[Exercise material]

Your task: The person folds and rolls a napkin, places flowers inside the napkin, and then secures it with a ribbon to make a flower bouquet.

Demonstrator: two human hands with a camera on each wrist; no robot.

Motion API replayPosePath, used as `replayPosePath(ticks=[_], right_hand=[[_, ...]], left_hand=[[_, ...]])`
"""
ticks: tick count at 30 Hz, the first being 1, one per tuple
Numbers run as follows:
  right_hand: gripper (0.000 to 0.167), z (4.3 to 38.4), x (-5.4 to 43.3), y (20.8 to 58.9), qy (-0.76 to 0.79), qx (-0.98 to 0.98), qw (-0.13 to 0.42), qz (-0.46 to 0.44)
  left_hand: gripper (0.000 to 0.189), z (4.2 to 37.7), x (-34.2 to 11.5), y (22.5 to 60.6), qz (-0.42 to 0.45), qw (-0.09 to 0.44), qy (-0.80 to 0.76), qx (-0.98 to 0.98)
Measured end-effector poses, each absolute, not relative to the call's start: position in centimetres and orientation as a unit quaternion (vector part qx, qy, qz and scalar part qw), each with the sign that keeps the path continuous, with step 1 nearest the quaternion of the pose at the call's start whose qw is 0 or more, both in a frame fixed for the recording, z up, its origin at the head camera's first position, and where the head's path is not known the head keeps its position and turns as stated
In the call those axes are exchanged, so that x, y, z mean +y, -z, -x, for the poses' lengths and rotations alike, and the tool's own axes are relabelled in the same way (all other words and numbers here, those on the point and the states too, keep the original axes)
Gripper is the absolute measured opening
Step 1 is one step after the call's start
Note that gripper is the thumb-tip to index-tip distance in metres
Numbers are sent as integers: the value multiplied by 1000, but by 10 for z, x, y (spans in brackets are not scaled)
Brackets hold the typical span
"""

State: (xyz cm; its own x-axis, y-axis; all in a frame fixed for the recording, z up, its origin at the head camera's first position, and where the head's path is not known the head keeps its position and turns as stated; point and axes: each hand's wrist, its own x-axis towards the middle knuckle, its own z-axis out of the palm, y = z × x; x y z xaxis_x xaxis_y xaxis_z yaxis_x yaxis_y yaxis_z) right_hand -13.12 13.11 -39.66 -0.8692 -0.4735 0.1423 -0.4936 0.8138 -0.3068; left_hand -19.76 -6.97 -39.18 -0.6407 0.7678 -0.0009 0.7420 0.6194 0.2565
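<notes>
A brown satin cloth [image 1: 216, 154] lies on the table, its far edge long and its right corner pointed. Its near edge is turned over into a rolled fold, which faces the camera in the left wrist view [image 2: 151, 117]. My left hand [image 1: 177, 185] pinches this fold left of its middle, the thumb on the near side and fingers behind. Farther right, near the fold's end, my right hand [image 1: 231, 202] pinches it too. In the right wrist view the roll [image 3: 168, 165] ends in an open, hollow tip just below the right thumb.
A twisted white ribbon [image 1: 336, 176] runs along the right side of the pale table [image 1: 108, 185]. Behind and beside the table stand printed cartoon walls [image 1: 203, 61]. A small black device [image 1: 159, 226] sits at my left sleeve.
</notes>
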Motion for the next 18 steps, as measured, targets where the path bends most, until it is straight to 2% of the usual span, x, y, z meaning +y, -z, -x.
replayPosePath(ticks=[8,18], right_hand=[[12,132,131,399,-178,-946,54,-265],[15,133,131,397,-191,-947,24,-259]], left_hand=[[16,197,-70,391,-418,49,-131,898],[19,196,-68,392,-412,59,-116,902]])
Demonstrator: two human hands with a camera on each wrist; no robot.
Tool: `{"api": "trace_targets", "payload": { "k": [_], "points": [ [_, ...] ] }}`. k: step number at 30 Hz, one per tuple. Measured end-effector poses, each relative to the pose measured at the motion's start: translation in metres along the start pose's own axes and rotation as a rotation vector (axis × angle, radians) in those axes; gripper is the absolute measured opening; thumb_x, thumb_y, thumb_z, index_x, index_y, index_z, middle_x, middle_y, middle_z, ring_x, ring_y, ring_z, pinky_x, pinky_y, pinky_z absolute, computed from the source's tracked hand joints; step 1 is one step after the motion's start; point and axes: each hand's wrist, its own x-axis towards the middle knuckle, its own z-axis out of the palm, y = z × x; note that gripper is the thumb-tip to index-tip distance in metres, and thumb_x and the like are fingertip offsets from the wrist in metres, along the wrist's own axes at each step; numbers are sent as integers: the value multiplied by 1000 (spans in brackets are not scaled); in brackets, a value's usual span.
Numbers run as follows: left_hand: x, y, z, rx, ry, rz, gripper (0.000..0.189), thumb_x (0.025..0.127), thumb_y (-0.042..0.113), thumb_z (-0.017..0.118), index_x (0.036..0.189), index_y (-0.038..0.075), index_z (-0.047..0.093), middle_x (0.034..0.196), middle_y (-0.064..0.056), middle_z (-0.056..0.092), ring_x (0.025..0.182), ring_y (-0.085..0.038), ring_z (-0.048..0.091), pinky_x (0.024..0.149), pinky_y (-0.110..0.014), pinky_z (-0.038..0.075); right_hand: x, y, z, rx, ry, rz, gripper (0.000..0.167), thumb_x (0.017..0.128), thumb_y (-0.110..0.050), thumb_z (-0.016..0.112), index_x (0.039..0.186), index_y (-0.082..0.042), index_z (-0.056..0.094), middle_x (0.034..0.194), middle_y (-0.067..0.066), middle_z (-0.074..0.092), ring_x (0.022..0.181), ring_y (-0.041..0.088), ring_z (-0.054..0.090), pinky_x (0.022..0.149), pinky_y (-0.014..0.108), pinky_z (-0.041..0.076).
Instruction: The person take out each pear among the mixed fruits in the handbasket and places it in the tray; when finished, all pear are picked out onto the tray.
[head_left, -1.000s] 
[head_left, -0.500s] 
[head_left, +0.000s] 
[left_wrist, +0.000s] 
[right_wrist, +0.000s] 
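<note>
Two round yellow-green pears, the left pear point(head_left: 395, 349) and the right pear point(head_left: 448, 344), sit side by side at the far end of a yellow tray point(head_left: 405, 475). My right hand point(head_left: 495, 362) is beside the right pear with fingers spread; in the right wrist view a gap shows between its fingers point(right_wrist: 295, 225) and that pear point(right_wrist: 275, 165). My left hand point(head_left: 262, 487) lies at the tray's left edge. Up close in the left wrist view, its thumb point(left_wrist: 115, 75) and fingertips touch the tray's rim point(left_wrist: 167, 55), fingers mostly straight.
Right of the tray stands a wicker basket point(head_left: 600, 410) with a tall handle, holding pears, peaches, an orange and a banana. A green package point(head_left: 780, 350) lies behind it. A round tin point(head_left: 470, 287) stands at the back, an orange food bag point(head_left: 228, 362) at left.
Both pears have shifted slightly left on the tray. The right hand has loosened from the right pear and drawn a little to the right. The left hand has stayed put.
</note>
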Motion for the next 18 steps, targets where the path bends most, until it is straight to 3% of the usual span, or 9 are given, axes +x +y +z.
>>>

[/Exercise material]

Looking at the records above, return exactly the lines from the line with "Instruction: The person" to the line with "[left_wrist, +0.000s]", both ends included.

# Answer area
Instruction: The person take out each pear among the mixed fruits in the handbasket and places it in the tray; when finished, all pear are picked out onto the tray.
[head_left, -1.000s] 
[head_left, -0.500s] 
[head_left, +0.000s] 
[left_wrist, +0.000s] 

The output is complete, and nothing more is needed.